Its like an additional investment. Just put them in the substrate and they act as a reserve to top off water column (via obeying leidbig). So if you don’t dose the column, the roots can access nutrients from substrate. It is a very effective tool as the plant can virtually choose what it wants from the substrate, instead of being fed through the column. So if your availability (whether demand or acquisition) is off for one of your species, it can probably just top itself off from its roots. The ultimate is basically doing both -- feed the column "the basics" minimally, then let each of your _poorly_ picked species (since we pick for selfish reasons often lol), struggle to adapt and give them a buffet in substrate.

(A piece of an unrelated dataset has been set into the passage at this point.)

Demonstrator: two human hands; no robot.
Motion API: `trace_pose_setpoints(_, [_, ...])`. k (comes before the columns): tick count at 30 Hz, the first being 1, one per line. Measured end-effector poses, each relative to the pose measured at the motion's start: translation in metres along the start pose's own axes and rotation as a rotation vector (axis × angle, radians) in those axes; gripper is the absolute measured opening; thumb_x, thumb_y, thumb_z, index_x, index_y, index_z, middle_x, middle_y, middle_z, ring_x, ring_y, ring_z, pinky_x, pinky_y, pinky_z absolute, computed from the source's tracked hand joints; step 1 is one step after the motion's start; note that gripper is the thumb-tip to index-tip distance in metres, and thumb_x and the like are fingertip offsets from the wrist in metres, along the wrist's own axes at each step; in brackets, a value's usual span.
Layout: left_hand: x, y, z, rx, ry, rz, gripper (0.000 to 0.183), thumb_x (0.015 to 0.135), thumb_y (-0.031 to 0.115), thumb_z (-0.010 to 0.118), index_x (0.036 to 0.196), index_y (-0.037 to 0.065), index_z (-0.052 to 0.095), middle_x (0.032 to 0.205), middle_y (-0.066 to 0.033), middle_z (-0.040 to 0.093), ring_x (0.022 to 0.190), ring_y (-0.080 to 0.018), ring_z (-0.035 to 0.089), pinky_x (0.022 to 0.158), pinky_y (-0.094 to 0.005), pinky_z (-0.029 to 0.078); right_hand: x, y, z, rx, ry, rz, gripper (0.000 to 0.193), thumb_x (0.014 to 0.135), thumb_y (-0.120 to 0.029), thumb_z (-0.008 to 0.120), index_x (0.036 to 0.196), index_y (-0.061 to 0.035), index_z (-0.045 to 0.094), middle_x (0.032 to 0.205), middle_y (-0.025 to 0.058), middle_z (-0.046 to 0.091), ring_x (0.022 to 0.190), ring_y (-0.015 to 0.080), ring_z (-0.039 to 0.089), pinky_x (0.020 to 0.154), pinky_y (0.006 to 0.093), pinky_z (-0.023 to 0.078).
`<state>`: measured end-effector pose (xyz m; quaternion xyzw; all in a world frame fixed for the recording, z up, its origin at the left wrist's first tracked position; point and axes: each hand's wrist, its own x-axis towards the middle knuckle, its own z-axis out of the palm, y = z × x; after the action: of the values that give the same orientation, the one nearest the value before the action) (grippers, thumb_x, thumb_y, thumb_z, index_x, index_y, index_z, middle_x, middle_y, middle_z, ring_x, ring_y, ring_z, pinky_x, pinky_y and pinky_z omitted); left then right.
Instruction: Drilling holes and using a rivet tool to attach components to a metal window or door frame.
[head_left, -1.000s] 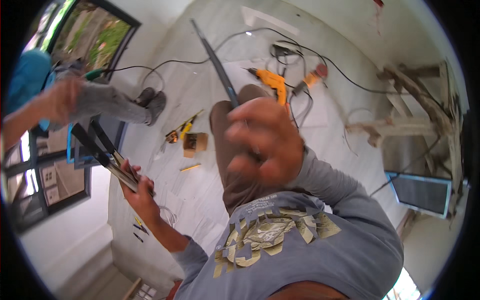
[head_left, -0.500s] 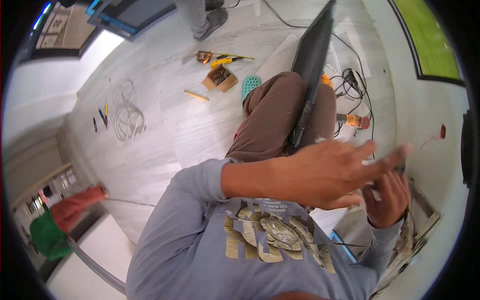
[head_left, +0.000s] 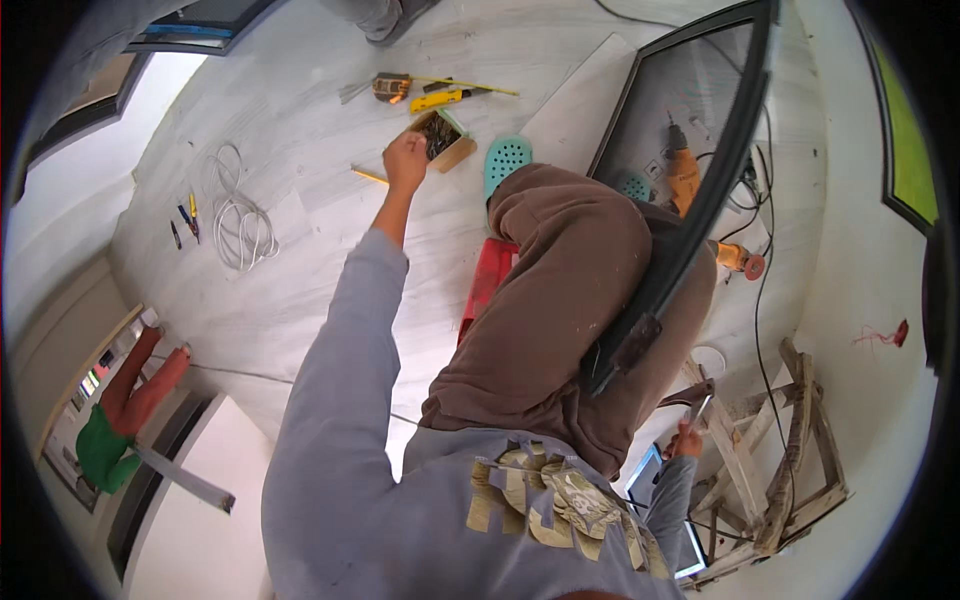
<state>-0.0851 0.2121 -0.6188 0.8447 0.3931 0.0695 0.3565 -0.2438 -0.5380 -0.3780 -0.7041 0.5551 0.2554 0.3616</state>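
Note:
My left arm stretches far forward, and my left hand [head_left: 405, 160] is at the near left edge of a small cardboard box [head_left: 458, 155] of dark little fasteners [head_left: 438, 135]. Its fingers are bent together; whatever they pinch is too small to make out. Down at my right side, my right hand [head_left: 685, 440] is closed round a hammer [head_left: 690, 394] with a dark head and a pale metal shaft. A black-framed glass panel [head_left: 690, 255] leans upright across my lap, its lower corner between my thighs.
Beyond the box lie a tape measure [head_left: 391, 87] and a yellow cutter [head_left: 437, 100]. An orange drill [head_left: 684, 178] shows through the glass, near an orange grinder [head_left: 738, 258] and cables. A wooden trestle [head_left: 780, 455] stands at right; another person [head_left: 115, 430] is far left.
My hands, together at the right before, have parted. The left has reached forward to the box, and the right has dropped low with the hammer. The view has shifted, showing more of the glass panel.

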Motion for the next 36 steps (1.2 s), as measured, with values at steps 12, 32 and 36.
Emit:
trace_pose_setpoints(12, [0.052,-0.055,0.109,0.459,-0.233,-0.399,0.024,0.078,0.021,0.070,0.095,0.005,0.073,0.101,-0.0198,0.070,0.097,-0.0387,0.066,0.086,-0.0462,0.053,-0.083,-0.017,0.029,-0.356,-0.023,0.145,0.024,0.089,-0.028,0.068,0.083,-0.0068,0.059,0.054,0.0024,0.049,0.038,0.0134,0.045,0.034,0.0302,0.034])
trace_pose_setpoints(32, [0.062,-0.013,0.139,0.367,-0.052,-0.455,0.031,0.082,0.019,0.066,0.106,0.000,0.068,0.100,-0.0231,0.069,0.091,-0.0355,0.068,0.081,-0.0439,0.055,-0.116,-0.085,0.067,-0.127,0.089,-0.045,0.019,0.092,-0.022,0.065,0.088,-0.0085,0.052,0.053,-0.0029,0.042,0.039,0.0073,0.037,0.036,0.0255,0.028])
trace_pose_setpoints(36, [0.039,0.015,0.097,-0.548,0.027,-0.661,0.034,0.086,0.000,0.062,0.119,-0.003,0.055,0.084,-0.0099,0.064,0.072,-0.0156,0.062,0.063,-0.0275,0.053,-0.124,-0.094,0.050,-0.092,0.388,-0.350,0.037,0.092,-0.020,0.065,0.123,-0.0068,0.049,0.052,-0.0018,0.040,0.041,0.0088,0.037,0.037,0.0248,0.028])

I put one tab every 6 inche square about I'd say, then just when I remember I replace it. Done both inert and high CEC substrate. Except on startup - LOAD that sucker up with nutrients on startup basically make ADA powersand/soil. Daily water change + high light + good temp + high CO2 + no livestock.

Josh


----------



## MichaelJ (30 Aug 2021)

JoshP12 said:


> Its like an additional investment. Just put them in the substrate and they act as a reserve to top off water column (via obeying leidbig). So if you don’t dose the column, the roots can access nutrients from substrate. It is a very effective tool as the plant can virtually choose what it wants from the substrate, instead of being fed through the column. So if your availability (whether demand or acquisition) is off for one of your species, it can probably just top itself off from its roots. The ultimate is basically doing both -- feed the column "the basics" minimally, then let each of your _poorly_ picked species (since we pick for selfish reasons often lol), struggle to adapt and give them a buffet in substrate.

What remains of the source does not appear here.